Besonders wichtig ist die überzeugend herausgearbeitete Beobachtung, dass sich so etwas wie eine einheitliche, regionale normannische Gotik gerade in dem Moment herausbildet, als das Herzogtum zu Beginn des 13. Jahrhunderts seine Selbstständigkeit verliert.

Die Architektur steht ganz im Mittelpunkt dieses nahsichtig angelegten Buchs. Es liefert eine notwenige Grundlagenarbeit und erfüllt damit alle Ansprüche an ein 'Standardwerk'. Die Zurückhaltung in der Diskussion neuer methodischer Fragestellungen ist sicherlich auch durch die lange Entstehungszeit des Werks bedingt. Es bleibt ein Ansatz der 1980er Jahre. Für die Erforschung der normannischen Gotik ist das ein Glücksfall. Die Arbeit liefert eine Fülle von Materialien, die Anlass zu einer Reihe von Diskursen bieten dürften. Diese werden erst möglich durch die verlässlichen Vorarbeiten von Grant. Das Modell der Kunstlandschaft wäre zum Beispiel erneut auf den Prüfstand zu stellen, aber auch Suckales Modell der Stillagen kritisch zu hinterfragen. Ist die Kathedrale wirklich die Matrix der Diözese, der sich formal die übrigen Bauten unterordnen? Welche Rolle spielen Domkapitel bzw. Bischöfe als Auftraggeber? Welche Funktion haben praktische Faktoren wie die Verkehrswege (Seine) für die Verbreitung von Formen? Sind Formen überhaupt dazu geeignet politische Inhalte zu veranschaulichen? Genug Anlässe gibt es jedenfalls, sich dank der soliden Forschungsgrundlage durch das Buch von Lindy Grant erneut der Architektur der Normandie zuzuwenden.


Anmerkungen:

[1] Robert Branner: Burgundian Gothic architecture, London 1960; Jean Bony: French Gothic architecture of the 12th and 13th century, Berkeley 1983; Dieter Kimpel und Robert Suckale: Die gotische Architektur in Frankreich 1130-1270, München 1985; Christian Freigang: Imitare ecclesias nobiles. Die Kathedralen von Narbonne, Toulouse und Rodez und die nordfranzösische Rayonnantgotik im Languedoc, Worms 1992.
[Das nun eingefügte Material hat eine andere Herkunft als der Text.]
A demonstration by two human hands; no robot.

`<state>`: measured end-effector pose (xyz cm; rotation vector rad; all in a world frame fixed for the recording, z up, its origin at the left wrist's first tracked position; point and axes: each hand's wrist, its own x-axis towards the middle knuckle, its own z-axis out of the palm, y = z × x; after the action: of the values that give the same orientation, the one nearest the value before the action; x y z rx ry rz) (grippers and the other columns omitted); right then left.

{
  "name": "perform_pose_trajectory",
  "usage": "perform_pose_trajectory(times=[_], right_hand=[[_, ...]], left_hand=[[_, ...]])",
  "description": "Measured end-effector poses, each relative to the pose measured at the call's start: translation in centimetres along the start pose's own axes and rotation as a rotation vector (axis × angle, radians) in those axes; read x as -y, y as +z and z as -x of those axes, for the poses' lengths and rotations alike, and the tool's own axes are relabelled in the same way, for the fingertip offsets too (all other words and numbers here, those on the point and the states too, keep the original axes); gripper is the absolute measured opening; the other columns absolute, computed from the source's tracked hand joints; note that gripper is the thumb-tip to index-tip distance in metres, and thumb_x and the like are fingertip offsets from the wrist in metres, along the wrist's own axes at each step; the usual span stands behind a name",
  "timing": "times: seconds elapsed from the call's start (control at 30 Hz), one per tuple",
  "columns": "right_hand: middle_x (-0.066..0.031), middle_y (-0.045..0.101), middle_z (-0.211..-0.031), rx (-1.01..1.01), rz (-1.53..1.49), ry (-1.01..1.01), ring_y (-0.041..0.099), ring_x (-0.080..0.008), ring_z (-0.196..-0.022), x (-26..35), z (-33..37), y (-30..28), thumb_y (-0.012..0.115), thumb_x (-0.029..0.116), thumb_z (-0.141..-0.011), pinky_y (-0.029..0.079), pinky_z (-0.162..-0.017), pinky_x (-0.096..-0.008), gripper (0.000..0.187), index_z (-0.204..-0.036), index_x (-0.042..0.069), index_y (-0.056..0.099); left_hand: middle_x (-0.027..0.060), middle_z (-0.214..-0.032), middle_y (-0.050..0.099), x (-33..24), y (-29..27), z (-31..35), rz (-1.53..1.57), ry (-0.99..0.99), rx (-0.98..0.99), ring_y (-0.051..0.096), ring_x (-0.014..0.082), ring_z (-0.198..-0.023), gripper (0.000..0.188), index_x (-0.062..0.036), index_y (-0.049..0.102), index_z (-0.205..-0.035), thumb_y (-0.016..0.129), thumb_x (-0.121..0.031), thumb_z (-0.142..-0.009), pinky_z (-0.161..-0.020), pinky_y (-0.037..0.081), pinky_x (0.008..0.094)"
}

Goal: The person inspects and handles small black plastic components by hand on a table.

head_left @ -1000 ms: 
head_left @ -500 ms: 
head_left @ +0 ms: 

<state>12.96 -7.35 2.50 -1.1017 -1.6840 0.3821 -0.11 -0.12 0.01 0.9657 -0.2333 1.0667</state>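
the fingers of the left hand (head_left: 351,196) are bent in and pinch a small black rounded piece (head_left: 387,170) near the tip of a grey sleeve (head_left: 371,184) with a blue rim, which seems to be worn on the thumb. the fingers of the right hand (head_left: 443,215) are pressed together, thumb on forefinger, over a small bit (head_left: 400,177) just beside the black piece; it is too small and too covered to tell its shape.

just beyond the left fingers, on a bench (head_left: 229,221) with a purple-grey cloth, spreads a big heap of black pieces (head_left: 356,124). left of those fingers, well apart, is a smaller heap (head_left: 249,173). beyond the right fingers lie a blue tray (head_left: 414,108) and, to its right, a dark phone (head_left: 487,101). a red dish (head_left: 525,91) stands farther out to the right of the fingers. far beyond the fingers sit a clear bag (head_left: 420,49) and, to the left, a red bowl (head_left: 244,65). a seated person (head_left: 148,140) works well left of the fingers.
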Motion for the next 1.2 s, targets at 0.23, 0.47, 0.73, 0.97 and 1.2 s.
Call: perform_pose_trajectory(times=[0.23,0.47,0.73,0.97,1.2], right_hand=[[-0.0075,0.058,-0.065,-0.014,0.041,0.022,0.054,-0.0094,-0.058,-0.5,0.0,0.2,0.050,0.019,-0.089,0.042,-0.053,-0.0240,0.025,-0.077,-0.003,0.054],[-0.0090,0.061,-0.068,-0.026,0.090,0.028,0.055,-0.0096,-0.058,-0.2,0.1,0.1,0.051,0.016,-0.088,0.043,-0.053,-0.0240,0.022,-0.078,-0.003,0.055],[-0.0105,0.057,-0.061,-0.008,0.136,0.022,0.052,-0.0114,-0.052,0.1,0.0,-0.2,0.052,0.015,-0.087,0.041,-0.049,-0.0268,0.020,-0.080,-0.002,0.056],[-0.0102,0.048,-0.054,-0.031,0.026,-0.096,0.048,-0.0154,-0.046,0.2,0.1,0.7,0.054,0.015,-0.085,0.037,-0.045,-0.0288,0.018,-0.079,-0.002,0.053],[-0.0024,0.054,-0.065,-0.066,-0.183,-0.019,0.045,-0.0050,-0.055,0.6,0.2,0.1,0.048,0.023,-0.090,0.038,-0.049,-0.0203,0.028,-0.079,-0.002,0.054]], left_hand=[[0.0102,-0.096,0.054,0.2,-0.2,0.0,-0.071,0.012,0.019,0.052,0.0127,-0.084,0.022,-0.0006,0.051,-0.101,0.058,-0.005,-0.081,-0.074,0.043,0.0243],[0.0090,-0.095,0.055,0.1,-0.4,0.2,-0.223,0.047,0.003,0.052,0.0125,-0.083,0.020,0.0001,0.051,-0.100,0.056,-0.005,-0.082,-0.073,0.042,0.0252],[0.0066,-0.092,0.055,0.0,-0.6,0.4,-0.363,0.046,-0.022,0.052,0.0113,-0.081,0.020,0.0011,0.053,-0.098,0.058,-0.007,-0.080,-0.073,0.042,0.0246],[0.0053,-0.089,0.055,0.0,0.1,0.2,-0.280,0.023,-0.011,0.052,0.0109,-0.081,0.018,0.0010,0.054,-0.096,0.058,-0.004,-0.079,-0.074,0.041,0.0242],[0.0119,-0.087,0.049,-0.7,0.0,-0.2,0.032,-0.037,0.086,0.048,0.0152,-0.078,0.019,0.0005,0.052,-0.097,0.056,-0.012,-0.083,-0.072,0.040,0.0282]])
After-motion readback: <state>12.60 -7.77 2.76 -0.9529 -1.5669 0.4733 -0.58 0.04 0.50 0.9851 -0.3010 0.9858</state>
[2] Matthias Noell: Der Chor von Saint-Etienne in Caen. Gotische Architektur in der Normandie unter den Plantagenêt und die Bedeutung des Thomas-Becket-Kultes, Worms 2000; Dorothee Heinzelmann: Die Kathedrale Notre-Dame in Rouen. Untersuchungen zur Architektur der Normandie in früh- und hochgotischer Zeit, Münster 2003.